Task prompt
Below this line is a set of entries; quote exactly the lines from the line that contains "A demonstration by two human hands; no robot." to the line that contains "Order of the", both lines included.

Material for the task
------------------------------------------------------------

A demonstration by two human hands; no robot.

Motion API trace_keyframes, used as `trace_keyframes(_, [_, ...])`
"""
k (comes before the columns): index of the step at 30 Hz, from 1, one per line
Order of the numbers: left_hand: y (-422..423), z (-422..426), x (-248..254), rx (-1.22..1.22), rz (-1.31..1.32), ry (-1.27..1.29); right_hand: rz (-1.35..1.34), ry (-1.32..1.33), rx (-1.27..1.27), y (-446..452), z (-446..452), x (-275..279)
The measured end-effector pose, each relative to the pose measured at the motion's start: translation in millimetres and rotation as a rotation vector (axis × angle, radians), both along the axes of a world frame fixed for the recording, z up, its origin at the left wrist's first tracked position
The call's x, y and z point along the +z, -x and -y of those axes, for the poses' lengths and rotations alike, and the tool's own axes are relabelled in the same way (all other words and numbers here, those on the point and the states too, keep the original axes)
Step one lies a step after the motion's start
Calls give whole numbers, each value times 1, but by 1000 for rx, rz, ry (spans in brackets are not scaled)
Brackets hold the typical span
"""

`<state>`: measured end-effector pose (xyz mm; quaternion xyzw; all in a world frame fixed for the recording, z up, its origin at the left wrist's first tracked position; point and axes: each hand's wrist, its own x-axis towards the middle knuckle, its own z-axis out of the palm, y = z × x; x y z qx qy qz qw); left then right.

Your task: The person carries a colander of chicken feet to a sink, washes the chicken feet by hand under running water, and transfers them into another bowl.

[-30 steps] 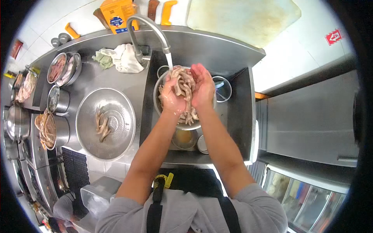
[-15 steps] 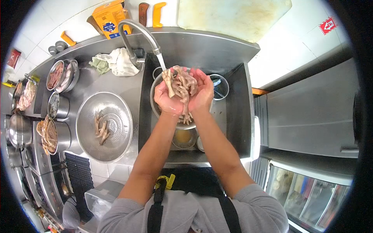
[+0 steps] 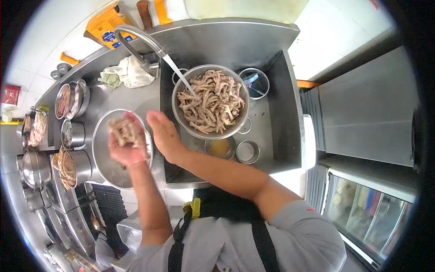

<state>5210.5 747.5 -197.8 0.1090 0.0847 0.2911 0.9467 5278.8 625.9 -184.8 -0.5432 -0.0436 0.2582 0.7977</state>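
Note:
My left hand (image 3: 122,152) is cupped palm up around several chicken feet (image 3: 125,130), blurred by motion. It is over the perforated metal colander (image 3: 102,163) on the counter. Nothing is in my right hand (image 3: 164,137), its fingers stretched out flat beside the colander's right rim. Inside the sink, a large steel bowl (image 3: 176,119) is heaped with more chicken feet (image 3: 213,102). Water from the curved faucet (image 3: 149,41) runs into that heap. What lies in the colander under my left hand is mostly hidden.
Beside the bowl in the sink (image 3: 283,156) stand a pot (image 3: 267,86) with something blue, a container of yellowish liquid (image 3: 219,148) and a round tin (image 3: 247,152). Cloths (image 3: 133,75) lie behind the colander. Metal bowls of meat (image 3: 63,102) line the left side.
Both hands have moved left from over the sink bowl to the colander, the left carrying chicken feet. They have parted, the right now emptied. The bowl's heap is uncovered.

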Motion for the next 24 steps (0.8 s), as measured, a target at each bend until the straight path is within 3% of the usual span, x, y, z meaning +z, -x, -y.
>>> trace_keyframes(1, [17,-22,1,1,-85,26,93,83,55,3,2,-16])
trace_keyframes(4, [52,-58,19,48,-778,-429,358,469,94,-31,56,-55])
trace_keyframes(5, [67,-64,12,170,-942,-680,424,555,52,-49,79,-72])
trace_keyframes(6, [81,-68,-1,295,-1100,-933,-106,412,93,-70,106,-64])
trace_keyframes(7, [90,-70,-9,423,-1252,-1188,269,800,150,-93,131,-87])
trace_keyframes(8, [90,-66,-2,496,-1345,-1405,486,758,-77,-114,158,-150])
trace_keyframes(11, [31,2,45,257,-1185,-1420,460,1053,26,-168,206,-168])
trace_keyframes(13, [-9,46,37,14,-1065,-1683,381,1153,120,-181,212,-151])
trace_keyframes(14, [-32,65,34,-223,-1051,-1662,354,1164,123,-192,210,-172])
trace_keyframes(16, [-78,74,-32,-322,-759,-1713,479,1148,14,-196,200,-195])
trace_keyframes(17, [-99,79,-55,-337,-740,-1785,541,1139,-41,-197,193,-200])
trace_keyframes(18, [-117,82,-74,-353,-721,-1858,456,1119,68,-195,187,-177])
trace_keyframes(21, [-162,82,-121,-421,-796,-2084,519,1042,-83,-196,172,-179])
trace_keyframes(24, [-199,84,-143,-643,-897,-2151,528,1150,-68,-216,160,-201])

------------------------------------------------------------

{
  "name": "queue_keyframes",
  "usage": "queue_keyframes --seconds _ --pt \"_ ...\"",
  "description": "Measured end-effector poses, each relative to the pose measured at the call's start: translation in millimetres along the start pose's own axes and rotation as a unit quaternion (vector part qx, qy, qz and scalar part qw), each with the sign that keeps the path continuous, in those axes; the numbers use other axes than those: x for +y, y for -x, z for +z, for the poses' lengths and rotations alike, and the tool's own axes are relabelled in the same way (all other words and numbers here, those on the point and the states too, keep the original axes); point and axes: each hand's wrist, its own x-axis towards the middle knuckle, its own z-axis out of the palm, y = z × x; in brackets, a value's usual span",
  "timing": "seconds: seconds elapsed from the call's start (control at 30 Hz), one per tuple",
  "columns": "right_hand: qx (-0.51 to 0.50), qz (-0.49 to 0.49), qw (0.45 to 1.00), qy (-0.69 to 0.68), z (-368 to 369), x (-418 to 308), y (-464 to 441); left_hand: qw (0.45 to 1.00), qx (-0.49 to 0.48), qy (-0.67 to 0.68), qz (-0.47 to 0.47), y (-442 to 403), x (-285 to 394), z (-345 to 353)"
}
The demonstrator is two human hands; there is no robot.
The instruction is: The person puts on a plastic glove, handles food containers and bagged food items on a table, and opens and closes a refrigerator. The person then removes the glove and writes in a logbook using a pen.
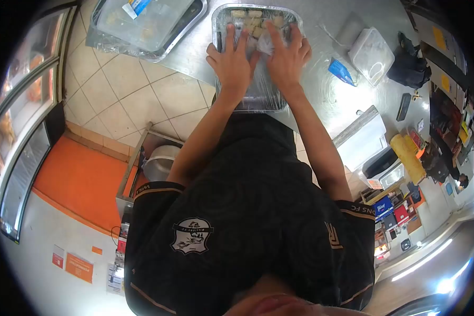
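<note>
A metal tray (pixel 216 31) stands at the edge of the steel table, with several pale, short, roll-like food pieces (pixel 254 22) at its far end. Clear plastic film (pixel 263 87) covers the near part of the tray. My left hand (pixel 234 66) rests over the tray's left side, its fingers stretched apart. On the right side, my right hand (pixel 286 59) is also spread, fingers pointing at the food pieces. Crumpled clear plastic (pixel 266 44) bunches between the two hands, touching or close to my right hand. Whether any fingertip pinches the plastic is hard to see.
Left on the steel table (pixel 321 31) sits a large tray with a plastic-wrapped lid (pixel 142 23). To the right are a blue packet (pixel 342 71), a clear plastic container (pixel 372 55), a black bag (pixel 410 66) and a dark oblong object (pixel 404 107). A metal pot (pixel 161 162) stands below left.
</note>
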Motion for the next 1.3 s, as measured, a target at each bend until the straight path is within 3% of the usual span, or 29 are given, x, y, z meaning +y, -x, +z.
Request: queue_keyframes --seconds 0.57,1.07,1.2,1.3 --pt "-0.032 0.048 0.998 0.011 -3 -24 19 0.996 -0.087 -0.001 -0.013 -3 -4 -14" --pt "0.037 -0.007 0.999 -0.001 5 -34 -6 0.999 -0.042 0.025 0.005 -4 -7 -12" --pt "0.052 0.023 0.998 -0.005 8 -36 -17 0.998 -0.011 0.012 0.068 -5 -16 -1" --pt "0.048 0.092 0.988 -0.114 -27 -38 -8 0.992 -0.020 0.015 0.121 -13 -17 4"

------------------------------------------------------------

Written reply
A demonstration by two human hands; no robot.

Motion API trace_keyframes, used as `trace_keyframes(_, [_, ...])`
"""
k (comes before the columns): index of the step at 30 Hz, from 1, one per line
Order of the numbers: left_hand: y (-422..423), z (-422..426), x (-248..254), rx (-1.22..1.22), rz (-1.31..1.32), ry (-1.27..1.29); right_hand: rz (-1.35..1.34), ry (-1.32..1.33), rx (-1.27..1.27), y (-446..452), z (-446..452), x (-275..279)

The output is finished.